» **Directions for this task**: Write out every line of the material as it stands, apart from the pictures.

============================================================

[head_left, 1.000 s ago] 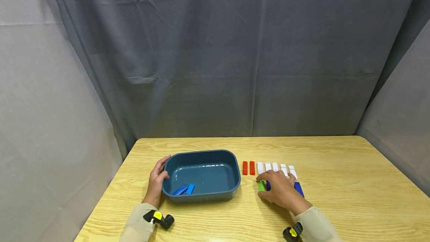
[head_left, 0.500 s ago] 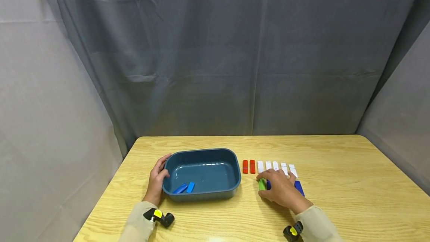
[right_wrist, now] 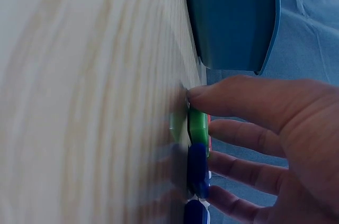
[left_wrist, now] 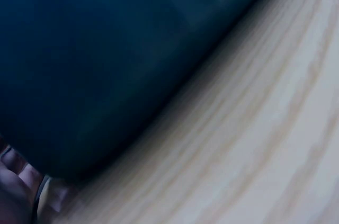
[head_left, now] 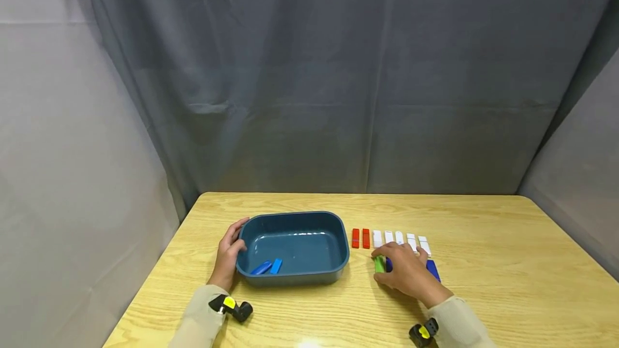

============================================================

» **Problem solution**:
[head_left, 1.000 s ago] 
[head_left, 0.500 s ago] 
[right_wrist, now] 
[left_wrist, now] 
[head_left, now] 

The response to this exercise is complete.